* TASK ITEM
What you give back must match the data below character for character.
SUPPLIED MATERIAL Start Marker
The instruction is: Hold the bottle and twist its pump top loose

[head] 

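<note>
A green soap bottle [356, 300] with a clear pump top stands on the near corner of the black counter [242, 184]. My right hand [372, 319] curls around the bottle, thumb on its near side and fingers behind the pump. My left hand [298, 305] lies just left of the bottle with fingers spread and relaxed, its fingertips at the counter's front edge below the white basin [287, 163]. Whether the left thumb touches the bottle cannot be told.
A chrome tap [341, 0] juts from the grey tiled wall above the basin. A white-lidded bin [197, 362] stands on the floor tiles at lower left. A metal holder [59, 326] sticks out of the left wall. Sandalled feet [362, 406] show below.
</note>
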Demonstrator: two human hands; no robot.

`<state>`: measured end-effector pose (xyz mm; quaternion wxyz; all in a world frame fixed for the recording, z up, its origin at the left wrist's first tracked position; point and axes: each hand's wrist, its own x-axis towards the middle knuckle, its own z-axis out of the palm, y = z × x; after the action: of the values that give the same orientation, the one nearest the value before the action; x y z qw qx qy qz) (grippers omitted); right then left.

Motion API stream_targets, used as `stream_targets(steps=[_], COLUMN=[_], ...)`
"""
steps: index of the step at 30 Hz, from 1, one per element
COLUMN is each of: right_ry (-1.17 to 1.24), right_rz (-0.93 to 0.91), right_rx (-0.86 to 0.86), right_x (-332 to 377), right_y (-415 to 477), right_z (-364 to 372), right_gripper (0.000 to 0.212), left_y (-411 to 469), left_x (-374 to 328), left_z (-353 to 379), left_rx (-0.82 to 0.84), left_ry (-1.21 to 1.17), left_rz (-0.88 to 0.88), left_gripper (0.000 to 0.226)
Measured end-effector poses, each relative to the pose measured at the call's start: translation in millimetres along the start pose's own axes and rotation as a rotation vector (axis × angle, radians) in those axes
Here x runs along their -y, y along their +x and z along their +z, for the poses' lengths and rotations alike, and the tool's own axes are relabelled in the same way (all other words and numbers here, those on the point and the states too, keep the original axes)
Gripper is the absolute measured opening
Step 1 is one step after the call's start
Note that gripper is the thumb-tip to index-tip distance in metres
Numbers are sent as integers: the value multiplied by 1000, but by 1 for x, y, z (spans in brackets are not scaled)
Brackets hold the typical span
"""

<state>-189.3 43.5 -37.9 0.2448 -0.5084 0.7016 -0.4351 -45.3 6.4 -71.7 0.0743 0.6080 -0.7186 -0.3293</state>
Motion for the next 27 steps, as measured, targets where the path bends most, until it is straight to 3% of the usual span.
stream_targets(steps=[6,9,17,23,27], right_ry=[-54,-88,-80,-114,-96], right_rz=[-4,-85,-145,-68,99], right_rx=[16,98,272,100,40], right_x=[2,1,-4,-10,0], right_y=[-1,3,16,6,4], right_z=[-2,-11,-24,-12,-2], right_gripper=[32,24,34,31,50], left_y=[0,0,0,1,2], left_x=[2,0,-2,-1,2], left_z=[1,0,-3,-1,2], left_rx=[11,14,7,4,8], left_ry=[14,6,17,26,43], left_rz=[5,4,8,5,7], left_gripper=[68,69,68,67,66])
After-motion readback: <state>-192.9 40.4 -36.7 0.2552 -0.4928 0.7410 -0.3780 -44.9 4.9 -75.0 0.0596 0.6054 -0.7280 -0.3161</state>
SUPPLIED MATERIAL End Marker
* TASK OUTPUT
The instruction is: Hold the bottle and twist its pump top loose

[head] 

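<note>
A green soap bottle [356, 300] with a clear pump top stands on the near corner of the black counter [242, 184]. My right hand [372, 319] curls around the bottle, thumb on its near side and fingers behind the pump. My left hand [298, 305] lies just left of the bottle with fingers spread and relaxed, its fingertips at the counter's front edge below the white basin [287, 163]. Whether the left thumb touches the bottle cannot be told.
A chrome tap [341, 0] juts from the grey tiled wall above the basin. A white-lidded bin [197, 362] stands on the floor tiles at lower left. A metal holder [59, 326] sticks out of the left wall. Sandalled feet [362, 406] show below.
</note>
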Demonstrator: two human hands; no robot.

`<state>`: measured end-effector pose (xyz mm; quaternion wxyz; all in a world frame fixed for the recording, z up, its origin at the left wrist's first tracked position; point and axes: each hand's wrist, its own x-axis towards the middle knuckle, its own z-axis out of the palm, y = z × x; after the action: of the values that give the same orientation, the one nearest the value before the action; x y z qw qx qy qz) (grippers omitted); right then left.

Motion API stream_targets, used as `stream_targets(steps=[_], COLUMN=[_], ...)`
"""
steps: index of the step at 30 Hz, from 1, one per element
COLUMN is each of: right_ry (-1.17 to 1.24), right_rz (-0.93 to 0.91), right_rx (-0.86 to 0.86), right_x (-332 to 377), right_y (-415 to 477), right_z (-364 to 372), right_gripper (0.000 to 0.212), left_y (-411 to 469), left_x (-374 to 328), left_z (-353 to 379), left_rx (-0.82 to 0.84), left_ry (-1.21 to 1.17), left_rz (-0.88 to 0.88), left_gripper (0.000 to 0.226)
Measured end-effector poses, each relative to the pose measured at the call's start: translation in millimetres along the start pose's own axes and rotation as a rotation vector (axis × angle, radians) in those axes
Here x runs along their -y, y along their +x and z along their +z, for the poses' lengths and rotations alike, and the tool's own axes are relabelled in the same way (all other words and numbers here, those on the point and the states too, keep the original axes)
Gripper is the absolute measured opening
Step 1 is one step after the call's start
Note that gripper is the thumb-tip to index-tip distance in metres
Numbers are sent as integers: the value multiplied by 1000, but by 1 for x, y, z (spans in brackets are not scaled)
Brackets hold the typical span
"""

<state>-189.3 43.5 -37.9 0.2448 -0.5084 0.7016 -0.4351 -45.3 6.4 -71.7 0.0743 0.6080 -0.7186 -0.3293</state>
Motion for the next 27 steps, as measured, targets where the path bends most, until it is straight to 3% of the usual span.
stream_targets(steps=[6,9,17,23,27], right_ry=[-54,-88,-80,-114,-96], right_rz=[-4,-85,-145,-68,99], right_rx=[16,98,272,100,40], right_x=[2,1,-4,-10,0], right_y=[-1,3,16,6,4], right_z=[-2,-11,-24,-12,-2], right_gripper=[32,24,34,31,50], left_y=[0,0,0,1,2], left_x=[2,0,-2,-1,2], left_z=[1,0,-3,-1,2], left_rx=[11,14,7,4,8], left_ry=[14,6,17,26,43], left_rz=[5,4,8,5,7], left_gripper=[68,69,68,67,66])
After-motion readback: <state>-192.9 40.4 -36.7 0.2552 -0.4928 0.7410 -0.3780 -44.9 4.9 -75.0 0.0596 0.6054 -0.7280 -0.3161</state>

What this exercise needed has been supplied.